Dans un court mais dense préambule de quelques pages alertes, l’auteur de Stances, par un faux détour qui le ramène très tôt à son objet, s’essaie à définir le genre poétique reconduit à une opposition de l’hymne et de l’élégie dont l’oeuvre de Cavalli constituerait la confluence « sans restes ». La langue de Patrizia Cavalli apparaît au philosophe comme « la plus fluide, la plus continue et la plus quotidienne de la poésie italienne du vingtième siècle ». Mais alors, que dire alors de celles de Sandro Penna ou du premier Ungaretti ? Le philosophe d’ascendance heideggérienne, envisageant donc la poésie comme un « après » de la philosophie, y reconnaît également une « ontologie brutale et hallucinée ». Une « brutalité » excluant tout excès et confinée au grammaticalisme serait-on tenté de dire.
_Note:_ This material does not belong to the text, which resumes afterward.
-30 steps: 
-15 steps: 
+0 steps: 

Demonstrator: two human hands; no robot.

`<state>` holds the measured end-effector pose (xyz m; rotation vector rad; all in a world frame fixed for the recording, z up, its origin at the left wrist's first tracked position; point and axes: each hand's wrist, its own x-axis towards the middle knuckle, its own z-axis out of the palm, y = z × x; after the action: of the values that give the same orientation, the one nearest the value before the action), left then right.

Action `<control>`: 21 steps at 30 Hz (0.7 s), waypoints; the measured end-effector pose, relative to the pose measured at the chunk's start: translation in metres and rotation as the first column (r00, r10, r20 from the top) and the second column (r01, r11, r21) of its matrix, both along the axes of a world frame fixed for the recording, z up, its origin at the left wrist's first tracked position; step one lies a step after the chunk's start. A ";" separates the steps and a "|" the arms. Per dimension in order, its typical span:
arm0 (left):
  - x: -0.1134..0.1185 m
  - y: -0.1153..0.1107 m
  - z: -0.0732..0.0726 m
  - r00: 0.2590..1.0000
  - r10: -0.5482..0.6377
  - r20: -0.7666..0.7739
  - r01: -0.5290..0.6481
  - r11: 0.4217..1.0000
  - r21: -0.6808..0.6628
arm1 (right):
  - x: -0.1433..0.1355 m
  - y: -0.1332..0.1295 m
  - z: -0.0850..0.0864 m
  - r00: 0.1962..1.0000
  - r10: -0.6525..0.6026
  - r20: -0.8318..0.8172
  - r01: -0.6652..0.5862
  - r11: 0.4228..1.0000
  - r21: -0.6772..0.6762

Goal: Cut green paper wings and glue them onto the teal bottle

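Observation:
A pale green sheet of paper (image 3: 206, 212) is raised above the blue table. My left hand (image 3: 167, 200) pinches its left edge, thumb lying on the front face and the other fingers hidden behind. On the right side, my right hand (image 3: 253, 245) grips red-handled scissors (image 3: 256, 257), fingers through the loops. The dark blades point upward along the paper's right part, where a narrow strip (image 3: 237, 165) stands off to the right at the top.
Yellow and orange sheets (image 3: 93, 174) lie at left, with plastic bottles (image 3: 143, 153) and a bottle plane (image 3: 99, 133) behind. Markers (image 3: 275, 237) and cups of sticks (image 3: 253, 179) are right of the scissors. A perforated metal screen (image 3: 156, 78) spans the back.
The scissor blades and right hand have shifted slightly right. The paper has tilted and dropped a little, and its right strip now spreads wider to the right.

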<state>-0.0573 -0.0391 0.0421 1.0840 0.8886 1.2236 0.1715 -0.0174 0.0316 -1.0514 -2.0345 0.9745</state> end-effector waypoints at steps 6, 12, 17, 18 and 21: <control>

N’en demeure pas moins, à l’évidence, une écriture poétique particulièrement cristalline, économe au point de frôler le dessèchement et parfois campée à l’orée d’une raréfaction minimaliste extrémiste.
La contemplation, l’observation des choses du monde, et de soi, caractérisent ce parti-pris, comment dire ? essentialiste ? tout à la fois inextricablement introspectif, mais refusant l’anamnèse, et néanmoins radicalement descriptif. L’omniprésence d’une instance analytique raisonnante, renvoie bien, sans vouloir résonner, à une forme inédite d' »hallucination » (Agamben) où l’oeuvre de Nathalie Sarraute transparaît souvent en filigrane. Coupants et anguleux, abstraits, rivée à un concret proliférant, et de ce fait tout à la fois vigoureux et dévitalisés, les vers de Mes poèmes ne changeront pas le monde, semblent tenter d’aider un sujet à se construire en l’abandonnant à une poésie effleurant l’aphorisme et multipliant de menus paradoxes logiques. Car nous sommes aux antipodes du vertige ménagé par un Borges ou un Juarroz. Ce « parti pris des choses » si particulier constitue à l’évidence le plus prodigieux rempart que Patrizia Cavalli oppose obstinément à l’instabilité de tout vécu, à la terreur du « je » comme à toute confession incidente. Elle ne compose avec le monde qu’en le décomposant d’observations en dissimulations selon les protocoles d’une « loi des silences » d’autant plus déconcertante que son secret se révèle à l’évidence dépourvu de tout mystère : Je me récite (…) la vie comme un mètre avec les centimètres,/ je vois même sa couleur jaune./ j’en mesure la longueur, j’avance dans l’espace, / il ne me reste qu’à trouver un pouce et alors je me lève, /je fonce vers mon café au lait. La force du rejet du monde et de l’autre fait comme allusion à une fragilité indéfinie. Est évacuée du même coup l’ambiguïté consubstancielle au genre poétique. Une raison raisonnante emballée apparaît parfois campée au bord d’un site banalement paranoïde agrippé avec effort et volontarisme à la grisaille du quotidien. Une sorte de malaise et d’asphyxie en résulte, « automatiquement » car tout se veut cisaillante géométrie à vide et même désymbolisée. Dans cette infinie dissection du presque rien, nous ne sommes pas loin d’une sorte de Violette Leduc versificatrice. Un neutre presque absolu, en effet.